Requirement → Please write out every line of the material, leaving out any picture.

Supplied data →
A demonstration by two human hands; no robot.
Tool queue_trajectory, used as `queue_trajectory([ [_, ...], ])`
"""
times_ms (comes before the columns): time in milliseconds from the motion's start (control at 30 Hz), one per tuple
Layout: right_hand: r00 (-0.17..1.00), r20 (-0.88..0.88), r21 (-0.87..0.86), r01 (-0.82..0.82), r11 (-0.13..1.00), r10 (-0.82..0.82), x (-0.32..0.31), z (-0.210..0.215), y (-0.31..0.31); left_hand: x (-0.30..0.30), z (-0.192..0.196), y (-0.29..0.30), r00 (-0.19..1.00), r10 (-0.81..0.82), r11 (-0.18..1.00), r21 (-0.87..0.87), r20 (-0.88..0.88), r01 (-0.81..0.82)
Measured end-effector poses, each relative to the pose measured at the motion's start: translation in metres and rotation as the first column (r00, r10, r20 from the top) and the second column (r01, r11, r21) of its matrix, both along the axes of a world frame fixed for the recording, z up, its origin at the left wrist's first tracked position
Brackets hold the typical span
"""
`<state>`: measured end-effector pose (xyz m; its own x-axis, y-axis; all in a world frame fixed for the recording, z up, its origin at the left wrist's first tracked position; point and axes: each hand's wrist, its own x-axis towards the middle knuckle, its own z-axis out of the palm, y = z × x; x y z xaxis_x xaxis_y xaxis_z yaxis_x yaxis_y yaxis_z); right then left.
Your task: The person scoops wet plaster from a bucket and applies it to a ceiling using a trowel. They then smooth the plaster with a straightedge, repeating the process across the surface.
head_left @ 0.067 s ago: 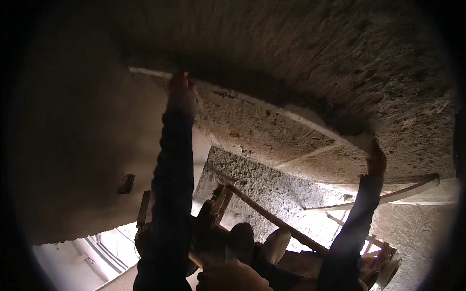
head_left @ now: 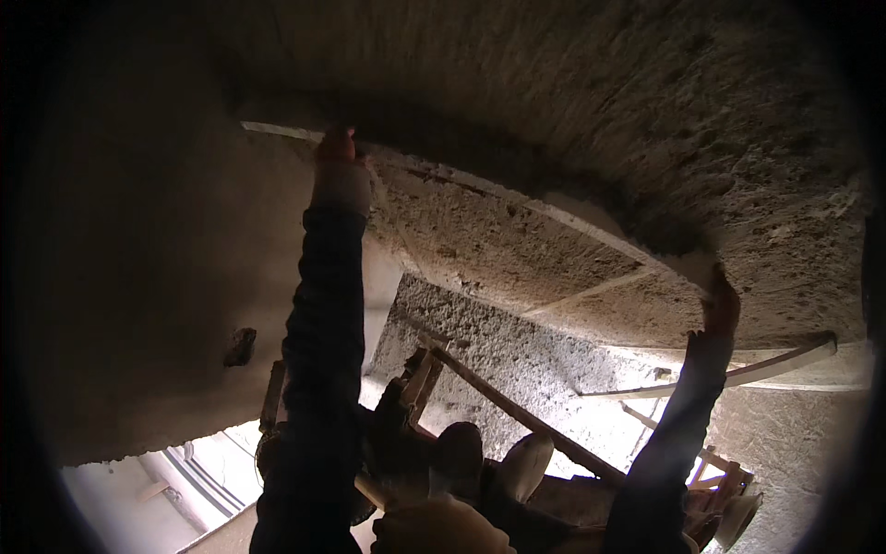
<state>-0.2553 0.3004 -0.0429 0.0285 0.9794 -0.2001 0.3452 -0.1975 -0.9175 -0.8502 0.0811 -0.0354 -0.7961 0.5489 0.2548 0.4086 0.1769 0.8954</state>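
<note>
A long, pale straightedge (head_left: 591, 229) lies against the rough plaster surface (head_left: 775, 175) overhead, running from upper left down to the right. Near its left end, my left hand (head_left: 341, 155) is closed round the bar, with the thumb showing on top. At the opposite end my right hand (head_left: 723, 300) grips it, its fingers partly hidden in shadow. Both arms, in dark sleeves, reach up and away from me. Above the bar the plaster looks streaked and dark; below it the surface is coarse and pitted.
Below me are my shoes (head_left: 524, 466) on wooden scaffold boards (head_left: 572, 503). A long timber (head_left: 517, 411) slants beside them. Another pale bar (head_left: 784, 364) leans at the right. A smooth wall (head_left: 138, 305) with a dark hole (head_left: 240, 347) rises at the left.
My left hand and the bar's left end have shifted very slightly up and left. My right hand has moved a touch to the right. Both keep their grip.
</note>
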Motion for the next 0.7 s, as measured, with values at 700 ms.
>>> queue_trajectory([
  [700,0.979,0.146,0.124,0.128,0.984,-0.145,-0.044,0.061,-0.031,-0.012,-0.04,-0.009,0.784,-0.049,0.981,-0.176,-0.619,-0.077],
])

Task response →
A demonstration by two human hands; no robot.
Tool queue_trajectory, used as `queue_trajectory([ [_, ...], ])`
"""
times_ms (comes before the columns): time in milliseconds from the motion's start (control at 30 Hz), one per tuple
Layout: right_hand: r00 (-0.17..1.00), r20 (-0.88..0.88), r21 (-0.87..0.86), r01 (-0.82..0.82), r11 (-0.13..1.00), r10 (-0.82..0.82), x (-0.32..0.31), z (-0.210..0.215), y (-0.31..0.31); left_hand: x (-0.30..0.30), z (-0.192..0.196), y (-0.29..0.30), r00 (-0.19..1.00), r10 (-0.81..0.82), r11 (-0.18..1.00), r21 (-0.87..0.87), r20 (-0.88..0.88), r01 (-0.81..0.82)
Measured end-effector poses, each relative to the pose measured at the motion's start: translation in metres and rotation as the first column (r00, r10, r20 from the top) and the second column (r01, r11, r21) of its matrix, both along the axes of a world frame fixed for the recording, z up, its origin at the left wrist's first tracked position
Brackets hold the typical span
"""
`<state>`: measured end-effector pose (xyz m; its own x-axis, y-axis; all in a world frame fixed for the recording, z up, its origin at the left wrist's first tracked position; point and axes: each hand's wrist, its own x-axis towards the middle knuckle, its own z-axis out of the palm, y = z × x; x y z xaxis_x xaxis_y xaxis_z yaxis_x yaxis_y yaxis_z); right then left.
Your task: The person scoops wet plaster from a bucket and applies it to a ceiling using a trowel. They then smooth the plaster with a straightedge, repeating the process across the surface.
head_left @ 0.067 s ago: 
head_left @ now: 
<state>-0.2553 0.3004 -0.0429 0.0285 0.9794 -0.2001 0.3452 -0.1975 -0.9175 -0.8502 0.0811 -0.0354 -0.7961 0.5489 0.2548 0.4086 0.1769 0.8954</state>
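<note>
A long, pale straightedge (head_left: 591, 229) lies against the rough plaster surface (head_left: 775, 175) overhead, running from upper left down to the right. Near its left end, my left hand (head_left: 341, 155) is closed round the bar, with the thumb showing on top. At the opposite end my right hand (head_left: 723, 300) grips it, its fingers partly hidden in shadow. Both arms, in dark sleeves, reach up and away from me. Above the bar the plaster looks streaked and dark; below it the surface is coarse and pitted.
Below me are my shoes (head_left: 524, 466) on wooden scaffold boards (head_left: 572, 503). A long timber (head_left: 517, 411) slants beside them. Another pale bar (head_left: 784, 364) leans at the right. A smooth wall (head_left: 138, 305) with a dark hole (head_left: 240, 347) rises at the left.
My left hand and the bar's left end have shifted very slightly up and left. My right hand has moved a touch to the right. Both keep their grip.
</note>
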Motion for the next 0.7 s, as measured, with values at 700 ms.
>>> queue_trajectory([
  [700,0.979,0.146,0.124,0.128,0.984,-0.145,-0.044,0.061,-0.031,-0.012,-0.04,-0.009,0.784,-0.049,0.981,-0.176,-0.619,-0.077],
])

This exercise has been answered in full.